__EXERCISE__.
Output the following data exactly.
----------------------------------------
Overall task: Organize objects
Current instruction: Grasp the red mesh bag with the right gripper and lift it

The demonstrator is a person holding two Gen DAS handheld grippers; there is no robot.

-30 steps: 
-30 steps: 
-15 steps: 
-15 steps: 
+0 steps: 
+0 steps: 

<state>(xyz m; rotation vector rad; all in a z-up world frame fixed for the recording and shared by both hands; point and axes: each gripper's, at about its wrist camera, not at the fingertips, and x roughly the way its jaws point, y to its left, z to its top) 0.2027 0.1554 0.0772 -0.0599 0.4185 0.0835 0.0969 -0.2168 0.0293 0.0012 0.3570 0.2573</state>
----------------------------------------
__ANSWER BOX__.
Overall task: Organize objects
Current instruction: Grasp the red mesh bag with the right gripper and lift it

The demonstrator is a person holding two Gen DAS handheld grippers; there is no robot.

-30 steps: 
-30 steps: 
-15 steps: 
-15 steps: 
+0 steps: 
+0 steps: 

<state>(xyz m; rotation vector rad; all in a z-up world frame fixed for the recording and shared by both hands; point and axes: each gripper's, at about its wrist camera, not at the fingertips, and x roughly the way its jaws point, y to its left, z to its top) 0.2027 0.1554 0.0772 -0.0599 0.4185 0.0835 0.0969 -0.2168 0.0293 0.0012 0.3570 0.2573</state>

The response to this exercise has been given in full.